Because I agree with you. (There, I'm out of the closet.)

In fact, I've done a lot of thinking about this recently.

Let me start by saying that I do WOH about 14 hours a week - a teeny fraction of my former 80+ hour weeks as a management consultant, but still it's 14 hours/week (spread over 3 days). I was home with dd and ds full time until they turned 1, then I went back on a VERY part-time schedule (and do some more work from home but ONLY when dd and ds are napping - a very firm rule) which remains. So I've kind of seen it from every perspective recently: the successful business woman... the stay at home mom... the mostly SAHM who is also struggling to have a very part-time career too.

Don't get me wrong, I think being a mama is the most important thing that has EVER happened in my life, I am extremely proud to be dd's and ds' mother, and it gives me tremendous joy and satisfaction to spend lots and lots of time with them (quality and just plain old time LOL). But... I really can't help but wonder if I could have been just as good a mama without ever graduating from high school, kwim? As in, what was the point of all that education and training just to sit around my house with my kids all day... no one needs to go to college and business school (or law school, or med school (or any kind of education) for that! And I actually mean that literally. As in, I don't think that being formally educated makes you a better mother and I have a very hard time believing that all mothers from the dawn of humanity until the 1960's were terrible.

I am starting to think there may be a downside... not meaning I'm going to go throw the baby out with the bath water, but it's just a downside or something to consider... about the AP SAH mothering style which I am trying to embrace: it's the complete unabashed (and amazing) selflessness of it and the expectation of continual supression of your own skills or ambitions for the good of your children or family. A little part of me hates to admit that I find something very un-feminist about that, which I have a hard time reconciling for myself. My mother and her generation fought like the dickens to get equal rights and strive for equal pay, and for what? So their daughters whom they went into debt to put through college and/or graduate school can quit their jobs and choose to stay at home after less than 10 years in the workforce???

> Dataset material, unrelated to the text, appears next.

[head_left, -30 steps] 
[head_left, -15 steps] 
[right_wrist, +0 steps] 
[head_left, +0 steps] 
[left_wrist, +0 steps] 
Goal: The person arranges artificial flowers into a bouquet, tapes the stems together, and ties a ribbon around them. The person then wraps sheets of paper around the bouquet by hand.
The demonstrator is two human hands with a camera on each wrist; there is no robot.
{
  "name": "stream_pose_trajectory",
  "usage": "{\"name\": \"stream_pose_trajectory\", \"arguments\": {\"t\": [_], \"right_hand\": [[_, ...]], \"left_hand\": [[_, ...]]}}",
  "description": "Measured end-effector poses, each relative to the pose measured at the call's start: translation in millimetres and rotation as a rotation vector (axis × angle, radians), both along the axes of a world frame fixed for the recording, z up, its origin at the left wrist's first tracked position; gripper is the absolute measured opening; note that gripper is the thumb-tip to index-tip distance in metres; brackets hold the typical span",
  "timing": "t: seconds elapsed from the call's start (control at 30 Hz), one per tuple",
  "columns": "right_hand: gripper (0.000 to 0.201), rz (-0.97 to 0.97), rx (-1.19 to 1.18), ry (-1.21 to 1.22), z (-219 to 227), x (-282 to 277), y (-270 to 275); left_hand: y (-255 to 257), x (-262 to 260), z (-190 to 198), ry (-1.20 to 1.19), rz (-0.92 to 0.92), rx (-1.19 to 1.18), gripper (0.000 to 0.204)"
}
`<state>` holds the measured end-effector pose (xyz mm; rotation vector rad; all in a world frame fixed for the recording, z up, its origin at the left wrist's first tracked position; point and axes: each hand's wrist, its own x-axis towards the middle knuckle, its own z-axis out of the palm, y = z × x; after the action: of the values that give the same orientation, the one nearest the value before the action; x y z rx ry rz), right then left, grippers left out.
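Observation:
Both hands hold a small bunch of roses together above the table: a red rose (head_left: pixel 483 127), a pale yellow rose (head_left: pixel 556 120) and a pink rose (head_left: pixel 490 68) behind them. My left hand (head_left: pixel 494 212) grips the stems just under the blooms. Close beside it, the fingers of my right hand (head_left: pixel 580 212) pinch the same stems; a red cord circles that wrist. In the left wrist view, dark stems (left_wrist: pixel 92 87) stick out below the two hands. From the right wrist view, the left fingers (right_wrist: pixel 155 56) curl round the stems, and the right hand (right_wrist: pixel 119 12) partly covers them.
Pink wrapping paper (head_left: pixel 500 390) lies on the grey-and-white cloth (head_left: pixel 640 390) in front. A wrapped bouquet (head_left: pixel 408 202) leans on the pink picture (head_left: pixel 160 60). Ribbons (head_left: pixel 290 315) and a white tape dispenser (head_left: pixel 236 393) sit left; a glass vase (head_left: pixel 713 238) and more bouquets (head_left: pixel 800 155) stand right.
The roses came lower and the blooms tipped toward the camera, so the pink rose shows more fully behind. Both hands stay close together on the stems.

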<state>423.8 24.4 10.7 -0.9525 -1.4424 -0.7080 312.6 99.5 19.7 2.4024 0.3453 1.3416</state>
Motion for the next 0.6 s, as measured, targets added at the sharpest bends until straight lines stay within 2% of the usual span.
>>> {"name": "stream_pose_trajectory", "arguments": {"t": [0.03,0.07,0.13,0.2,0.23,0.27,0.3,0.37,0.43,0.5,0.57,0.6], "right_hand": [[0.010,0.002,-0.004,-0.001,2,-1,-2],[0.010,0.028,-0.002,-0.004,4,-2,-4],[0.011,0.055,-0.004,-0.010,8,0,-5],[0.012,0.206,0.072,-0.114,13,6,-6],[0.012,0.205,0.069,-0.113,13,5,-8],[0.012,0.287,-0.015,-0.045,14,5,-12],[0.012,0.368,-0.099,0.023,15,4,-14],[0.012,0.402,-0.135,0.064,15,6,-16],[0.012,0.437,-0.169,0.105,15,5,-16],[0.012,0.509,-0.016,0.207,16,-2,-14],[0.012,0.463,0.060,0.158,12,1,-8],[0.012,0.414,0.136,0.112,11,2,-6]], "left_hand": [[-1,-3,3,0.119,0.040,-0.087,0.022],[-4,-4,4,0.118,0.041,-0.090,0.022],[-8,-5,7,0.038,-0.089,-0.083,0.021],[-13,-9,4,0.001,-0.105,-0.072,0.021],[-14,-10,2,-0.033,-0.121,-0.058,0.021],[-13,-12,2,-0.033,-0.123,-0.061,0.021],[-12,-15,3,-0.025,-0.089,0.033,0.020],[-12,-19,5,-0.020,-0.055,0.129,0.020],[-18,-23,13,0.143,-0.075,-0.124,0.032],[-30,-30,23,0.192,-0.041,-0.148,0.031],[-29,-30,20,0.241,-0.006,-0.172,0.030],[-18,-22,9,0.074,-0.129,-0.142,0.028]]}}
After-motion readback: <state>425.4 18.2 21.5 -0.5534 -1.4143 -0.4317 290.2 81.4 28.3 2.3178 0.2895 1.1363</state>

On the one hand, I think there is nothing more important than being a mother, and for women who decide to stay home and never have one regret, I truly believe that is wonderful. But for the many women I know who feel like we have to make a choice - family over X or Y - I wish our society were able to support ALL that we have to offer and not make us feel like we have to constantly choose family over our own ambitions.

Like tax credit for SAHMs!!! OK, now I'm really done.

Sorry this was so long. I guess everything poured out and I was really so happy to read someone else had been pondering the same types of ideas I had. Not that I have any answers though. Just understanding.

Edited to add: I just discovered Brain, Child myself. I love it!!

And I do feel strongly that it IS possible to have it all.... but that doesn't necessarily mean having it all RIGHT NOW. Now I'm focusing on being a mama, but have my foot in the door so I can pick back up my career when my youngest child(ren) goes off to 1st grade. This seems to be working for me/us so far.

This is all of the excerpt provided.